WORK ITEM
Copy out the data that comes next, character for character, and leave the images aside.

SUPPLIED INFORMATION
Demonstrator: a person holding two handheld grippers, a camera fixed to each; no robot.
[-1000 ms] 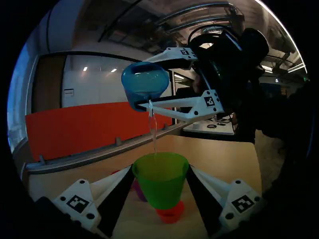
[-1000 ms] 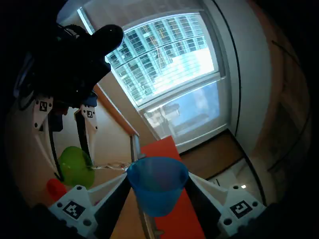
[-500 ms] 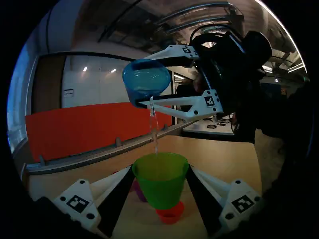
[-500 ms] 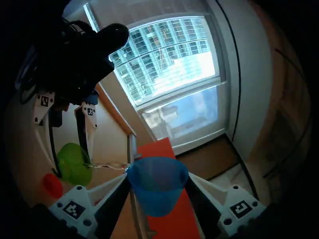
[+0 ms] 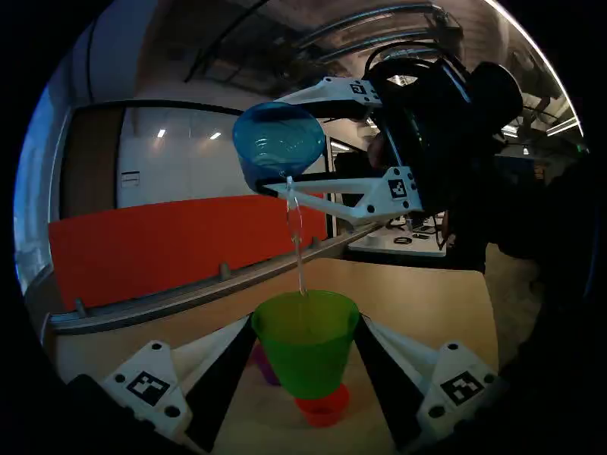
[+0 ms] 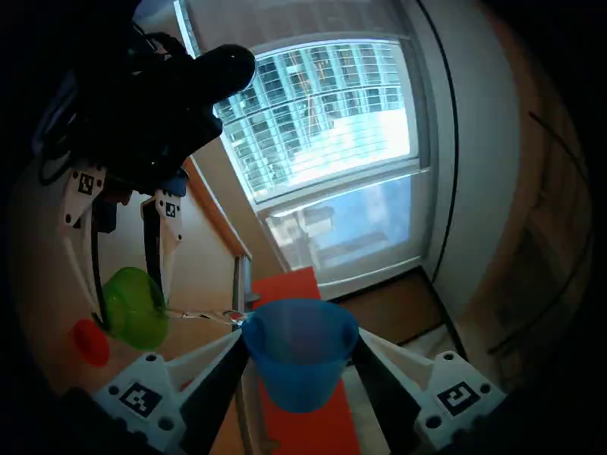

EXERCISE SOLUTION
Demonstrator: a person holding two handheld grippers, a camera fixed to each; no robot.
[-1000 ms] 
[-1000 ms] 
[-500 ms] 
[-500 ms] 
[+0 ms] 
[+0 ms] 

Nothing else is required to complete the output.